Credit card security
Of course, most of us these days don’t keep our money in a can— we keep it connected to a little plastic card. Credit cards and debit cards are incredibly convenient, but they come with their own host of potential security concerns. For fraudsters, getting access to your credit card number is a major score but it can be a huge headache for victims. Fortunately, said Young, credit card companies have gotten increasingly sophisticated in their efforts to fight credit card fraud. And if and when false charges are incurred, you can often get the charges reversed.
While computer hackers often use the internet to gain access to credit card data, far simpler methods often work as well— and Stone, again, was a hapless victim recently when she pulled out her credit card to pay for a cocktail at a local bar. She later found out that in the moment or two her card was lying on the bar, someone managed to obtain the numbers, probably by snapping a quick photo with their phone. Within minutes of paying for her drink, her card was charged twice, for a total of $75, for wagers at a sports betting website. In this case, she said the website operators were decent about it and she was able to get the charges reversed. That’s not always going to be the case, however.

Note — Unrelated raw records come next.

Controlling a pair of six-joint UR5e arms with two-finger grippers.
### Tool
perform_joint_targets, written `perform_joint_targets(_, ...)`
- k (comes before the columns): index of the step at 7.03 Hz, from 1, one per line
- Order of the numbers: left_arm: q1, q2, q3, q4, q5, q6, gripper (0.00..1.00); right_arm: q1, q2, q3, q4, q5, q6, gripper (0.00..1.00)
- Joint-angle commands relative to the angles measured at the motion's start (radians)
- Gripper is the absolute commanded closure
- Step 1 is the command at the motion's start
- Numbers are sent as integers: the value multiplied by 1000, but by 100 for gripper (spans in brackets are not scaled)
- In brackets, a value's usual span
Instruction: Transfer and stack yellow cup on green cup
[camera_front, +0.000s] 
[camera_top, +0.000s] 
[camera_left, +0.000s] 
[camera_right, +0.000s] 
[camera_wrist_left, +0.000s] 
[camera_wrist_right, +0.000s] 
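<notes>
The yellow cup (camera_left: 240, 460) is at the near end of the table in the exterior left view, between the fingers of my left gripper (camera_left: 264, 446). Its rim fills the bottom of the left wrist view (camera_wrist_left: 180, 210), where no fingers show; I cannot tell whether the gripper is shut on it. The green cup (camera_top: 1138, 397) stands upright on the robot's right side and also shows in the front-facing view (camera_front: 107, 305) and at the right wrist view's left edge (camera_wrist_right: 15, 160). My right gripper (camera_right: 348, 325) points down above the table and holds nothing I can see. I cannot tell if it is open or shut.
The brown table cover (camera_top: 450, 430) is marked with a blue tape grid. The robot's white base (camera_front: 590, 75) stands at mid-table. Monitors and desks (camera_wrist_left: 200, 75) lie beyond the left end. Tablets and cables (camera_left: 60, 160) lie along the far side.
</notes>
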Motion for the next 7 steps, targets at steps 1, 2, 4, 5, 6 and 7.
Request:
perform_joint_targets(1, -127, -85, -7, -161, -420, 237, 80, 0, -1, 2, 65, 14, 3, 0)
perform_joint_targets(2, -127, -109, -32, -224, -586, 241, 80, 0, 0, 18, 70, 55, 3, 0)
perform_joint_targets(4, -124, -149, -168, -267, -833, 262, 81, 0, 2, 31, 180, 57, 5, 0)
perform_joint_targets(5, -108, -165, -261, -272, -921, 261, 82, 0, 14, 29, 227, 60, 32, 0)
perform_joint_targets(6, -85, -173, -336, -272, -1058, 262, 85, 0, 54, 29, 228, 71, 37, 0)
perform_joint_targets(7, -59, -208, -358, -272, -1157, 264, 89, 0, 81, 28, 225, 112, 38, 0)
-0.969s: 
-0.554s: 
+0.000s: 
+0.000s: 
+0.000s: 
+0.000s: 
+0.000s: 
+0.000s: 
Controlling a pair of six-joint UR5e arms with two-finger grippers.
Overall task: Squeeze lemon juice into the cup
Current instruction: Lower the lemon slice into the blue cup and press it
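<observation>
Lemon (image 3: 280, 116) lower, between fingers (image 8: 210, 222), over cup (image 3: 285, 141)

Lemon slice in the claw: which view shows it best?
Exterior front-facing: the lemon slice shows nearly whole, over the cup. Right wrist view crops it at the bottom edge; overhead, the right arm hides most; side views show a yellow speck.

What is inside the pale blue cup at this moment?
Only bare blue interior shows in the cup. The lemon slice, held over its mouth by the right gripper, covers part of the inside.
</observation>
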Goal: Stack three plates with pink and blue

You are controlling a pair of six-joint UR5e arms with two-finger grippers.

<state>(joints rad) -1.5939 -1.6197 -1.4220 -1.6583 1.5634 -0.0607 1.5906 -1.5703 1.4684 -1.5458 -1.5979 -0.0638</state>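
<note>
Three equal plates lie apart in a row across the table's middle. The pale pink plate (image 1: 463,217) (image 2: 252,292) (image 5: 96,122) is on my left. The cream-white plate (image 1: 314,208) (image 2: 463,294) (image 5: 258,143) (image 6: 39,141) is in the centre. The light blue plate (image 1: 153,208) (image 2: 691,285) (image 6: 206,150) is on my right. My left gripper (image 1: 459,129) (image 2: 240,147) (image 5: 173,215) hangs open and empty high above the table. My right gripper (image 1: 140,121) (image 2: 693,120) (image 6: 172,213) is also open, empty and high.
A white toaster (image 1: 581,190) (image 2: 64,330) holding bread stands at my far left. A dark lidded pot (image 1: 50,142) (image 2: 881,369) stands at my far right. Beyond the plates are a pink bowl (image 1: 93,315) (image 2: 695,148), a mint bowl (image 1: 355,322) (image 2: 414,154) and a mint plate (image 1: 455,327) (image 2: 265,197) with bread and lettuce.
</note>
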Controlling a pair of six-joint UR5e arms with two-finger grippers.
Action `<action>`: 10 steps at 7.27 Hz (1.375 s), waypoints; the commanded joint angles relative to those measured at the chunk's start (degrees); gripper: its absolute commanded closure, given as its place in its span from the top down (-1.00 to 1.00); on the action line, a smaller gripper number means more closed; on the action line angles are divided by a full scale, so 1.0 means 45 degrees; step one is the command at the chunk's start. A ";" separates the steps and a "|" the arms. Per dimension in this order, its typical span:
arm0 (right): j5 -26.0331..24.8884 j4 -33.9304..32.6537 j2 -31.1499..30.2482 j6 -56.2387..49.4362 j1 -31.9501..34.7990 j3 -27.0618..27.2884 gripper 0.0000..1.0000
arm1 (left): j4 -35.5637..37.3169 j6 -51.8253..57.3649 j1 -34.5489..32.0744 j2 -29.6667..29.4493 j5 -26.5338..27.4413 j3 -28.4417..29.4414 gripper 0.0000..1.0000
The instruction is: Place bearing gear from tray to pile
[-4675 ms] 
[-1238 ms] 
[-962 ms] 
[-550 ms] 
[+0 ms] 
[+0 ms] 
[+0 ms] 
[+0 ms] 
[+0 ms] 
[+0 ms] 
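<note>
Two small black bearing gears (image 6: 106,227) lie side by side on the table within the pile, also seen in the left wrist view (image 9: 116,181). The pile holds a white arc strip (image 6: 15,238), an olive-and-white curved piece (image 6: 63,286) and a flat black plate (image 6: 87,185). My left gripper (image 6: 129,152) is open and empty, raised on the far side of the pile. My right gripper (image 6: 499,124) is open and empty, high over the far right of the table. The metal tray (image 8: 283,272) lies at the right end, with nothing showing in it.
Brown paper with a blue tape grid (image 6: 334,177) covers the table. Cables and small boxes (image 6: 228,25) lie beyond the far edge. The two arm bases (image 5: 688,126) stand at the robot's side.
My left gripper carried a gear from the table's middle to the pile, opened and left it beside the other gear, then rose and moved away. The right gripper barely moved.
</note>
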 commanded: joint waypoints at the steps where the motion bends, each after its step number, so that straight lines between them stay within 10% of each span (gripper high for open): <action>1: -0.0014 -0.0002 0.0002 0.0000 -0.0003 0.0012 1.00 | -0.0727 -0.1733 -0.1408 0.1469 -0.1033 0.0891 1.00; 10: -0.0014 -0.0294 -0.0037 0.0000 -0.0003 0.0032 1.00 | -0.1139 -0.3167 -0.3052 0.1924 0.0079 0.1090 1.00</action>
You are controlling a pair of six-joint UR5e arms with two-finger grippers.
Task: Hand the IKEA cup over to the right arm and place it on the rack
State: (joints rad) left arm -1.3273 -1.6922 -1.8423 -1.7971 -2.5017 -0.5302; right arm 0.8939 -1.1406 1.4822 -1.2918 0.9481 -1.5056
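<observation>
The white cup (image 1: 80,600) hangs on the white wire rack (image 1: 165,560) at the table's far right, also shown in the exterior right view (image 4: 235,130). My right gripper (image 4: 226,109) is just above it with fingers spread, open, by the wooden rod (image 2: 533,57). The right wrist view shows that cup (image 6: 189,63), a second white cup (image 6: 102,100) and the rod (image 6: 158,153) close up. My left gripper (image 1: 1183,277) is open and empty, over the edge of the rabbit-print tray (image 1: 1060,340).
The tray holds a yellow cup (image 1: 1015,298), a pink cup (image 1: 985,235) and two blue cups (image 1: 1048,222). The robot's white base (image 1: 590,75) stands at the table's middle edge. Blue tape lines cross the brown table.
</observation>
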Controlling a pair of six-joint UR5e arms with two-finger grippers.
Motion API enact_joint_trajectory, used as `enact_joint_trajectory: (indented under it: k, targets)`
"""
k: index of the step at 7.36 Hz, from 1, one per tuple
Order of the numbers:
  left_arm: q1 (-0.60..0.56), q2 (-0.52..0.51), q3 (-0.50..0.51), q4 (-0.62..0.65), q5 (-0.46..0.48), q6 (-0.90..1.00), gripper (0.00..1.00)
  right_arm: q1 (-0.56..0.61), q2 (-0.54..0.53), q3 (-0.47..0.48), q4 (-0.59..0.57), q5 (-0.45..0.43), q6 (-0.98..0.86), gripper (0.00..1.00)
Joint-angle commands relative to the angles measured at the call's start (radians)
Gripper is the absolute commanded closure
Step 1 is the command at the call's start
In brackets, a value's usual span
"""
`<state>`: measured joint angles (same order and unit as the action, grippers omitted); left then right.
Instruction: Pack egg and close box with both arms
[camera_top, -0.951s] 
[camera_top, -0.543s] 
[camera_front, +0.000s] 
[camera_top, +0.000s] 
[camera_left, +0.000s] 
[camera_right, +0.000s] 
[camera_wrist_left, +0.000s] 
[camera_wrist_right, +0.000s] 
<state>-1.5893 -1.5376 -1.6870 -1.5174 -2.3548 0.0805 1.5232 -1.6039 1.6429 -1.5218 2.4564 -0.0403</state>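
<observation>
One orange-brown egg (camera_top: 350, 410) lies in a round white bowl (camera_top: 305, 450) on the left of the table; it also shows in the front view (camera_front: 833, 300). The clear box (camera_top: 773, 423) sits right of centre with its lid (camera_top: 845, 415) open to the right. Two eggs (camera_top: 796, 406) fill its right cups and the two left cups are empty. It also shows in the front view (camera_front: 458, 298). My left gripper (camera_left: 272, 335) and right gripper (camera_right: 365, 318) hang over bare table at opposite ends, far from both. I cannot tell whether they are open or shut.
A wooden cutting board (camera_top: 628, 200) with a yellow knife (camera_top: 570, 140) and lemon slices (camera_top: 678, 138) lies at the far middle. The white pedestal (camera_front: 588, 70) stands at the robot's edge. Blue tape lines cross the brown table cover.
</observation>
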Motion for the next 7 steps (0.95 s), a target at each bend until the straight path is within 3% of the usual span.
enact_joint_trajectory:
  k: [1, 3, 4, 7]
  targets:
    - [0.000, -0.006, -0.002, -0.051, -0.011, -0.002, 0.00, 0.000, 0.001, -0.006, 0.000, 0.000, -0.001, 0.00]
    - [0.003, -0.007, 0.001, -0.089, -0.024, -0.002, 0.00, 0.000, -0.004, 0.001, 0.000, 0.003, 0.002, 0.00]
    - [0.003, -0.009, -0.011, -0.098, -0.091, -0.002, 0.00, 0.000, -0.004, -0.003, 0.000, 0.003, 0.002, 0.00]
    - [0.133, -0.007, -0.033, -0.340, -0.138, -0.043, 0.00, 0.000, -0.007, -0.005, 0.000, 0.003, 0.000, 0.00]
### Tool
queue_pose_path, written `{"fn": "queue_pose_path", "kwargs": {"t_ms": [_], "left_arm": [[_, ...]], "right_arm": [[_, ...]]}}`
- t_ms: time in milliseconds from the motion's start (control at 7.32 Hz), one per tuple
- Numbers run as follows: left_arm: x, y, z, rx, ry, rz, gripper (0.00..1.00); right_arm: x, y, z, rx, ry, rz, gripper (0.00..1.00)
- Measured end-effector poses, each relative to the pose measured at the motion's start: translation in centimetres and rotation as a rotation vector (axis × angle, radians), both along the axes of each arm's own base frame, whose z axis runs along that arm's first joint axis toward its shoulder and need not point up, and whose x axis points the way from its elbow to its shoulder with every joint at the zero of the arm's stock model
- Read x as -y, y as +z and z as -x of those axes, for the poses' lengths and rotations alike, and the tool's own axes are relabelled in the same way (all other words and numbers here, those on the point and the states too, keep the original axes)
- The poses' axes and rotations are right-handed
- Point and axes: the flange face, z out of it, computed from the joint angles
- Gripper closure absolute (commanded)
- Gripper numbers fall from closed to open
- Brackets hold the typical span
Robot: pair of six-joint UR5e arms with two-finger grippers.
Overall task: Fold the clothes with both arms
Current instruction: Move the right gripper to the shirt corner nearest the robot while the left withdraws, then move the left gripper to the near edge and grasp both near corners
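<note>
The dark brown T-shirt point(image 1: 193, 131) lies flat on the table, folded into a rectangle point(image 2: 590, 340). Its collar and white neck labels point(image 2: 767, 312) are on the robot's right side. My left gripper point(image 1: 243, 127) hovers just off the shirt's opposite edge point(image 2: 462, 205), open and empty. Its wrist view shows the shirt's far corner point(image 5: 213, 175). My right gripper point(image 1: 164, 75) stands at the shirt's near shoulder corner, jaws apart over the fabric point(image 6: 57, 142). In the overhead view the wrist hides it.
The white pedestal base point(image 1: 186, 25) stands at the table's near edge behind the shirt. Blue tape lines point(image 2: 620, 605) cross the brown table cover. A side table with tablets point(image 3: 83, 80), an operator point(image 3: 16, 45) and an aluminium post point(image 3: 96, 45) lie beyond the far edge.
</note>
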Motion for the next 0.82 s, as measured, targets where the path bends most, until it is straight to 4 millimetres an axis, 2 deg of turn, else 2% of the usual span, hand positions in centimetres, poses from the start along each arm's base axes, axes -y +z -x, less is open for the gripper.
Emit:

With virtually everyone walking around with a camera these days, Stone’s experience makes a good argument for situational awareness whenever you pull the plastic from your wallet or pocketbook.
When it comes to online scams, the best way to protect yourself is to never, ever click on anything sent to you, unless you know the sender and have reason to believe they might be sending you a downloadable item. “If I don’t know who it’s from, I don’t click on it,” said Young.
And because fraudsters will also hijack email addresses, you even need to be cautious of emails sent from people you know. If you’re wondering why that acquaintance of yours is suddenly sending you a file and urging you to click it, don’t do it— at least not until you’ve been able to confirm that they actually did send you something,
If you receive a phone call promising a prize, cheap travel deals or a low-risk, high return investment, the best advice according to the Minnesota Department of Commerce is to simply hang up.
When you’re online, watch for fraudulent websites that may be designed to mimic official government or shopping sites. Always doublecheck the URL’s spelling. Often these sites contain a slight variation from the actual URL that are calculated to net traffic from users who make common typing errors when searching for a site, or to appear legitimate in a google search to the unsuspecting.
There are so many variations and new scams come along almost weekly. Young said she regularly receives updates from the Minnesota Credit Union Network alerting their members of the latest grifts.
If there’s any single piece of best possible advice for everyone these days, it’s simply to be suspicious of just about everything. Stay alert. Always assume that someone out there is trying to scam you. Because they probably are.
Persistence can pay off
If you are scammed, it sometimes pays to be the squeaky wheel. Steve Markkula learned that lesson, and ended up recovering the $25,800 he had plunked down on that ’69 Roadrunner. It was actually thanks to one of his in-laws, Victoria Ranua, of Tower, who took on the case last year after he had almost given up hope. He had even contacted a lawyer, who wanted $5,000 up front and told him he’d probably spend more by the time he was done than he had lost. Markkula describes the experience as one of the worst periods of his life. Everywhere he turned, he hit roadblocks. “Everyone just said I was a dumb ass,” said Markkula. “Everyone but Victoria.”
Ranua undertook her own investigation of the case and assembled Markkula’s claim and sent it to the credit union officials and elsewhere “Vic acted as my lawyer and within a month, I got a call from the credit union president, telling me the money is back in my account. To this day, I still don’t know how it mysteriously came back. But I can tell you how great it felt.”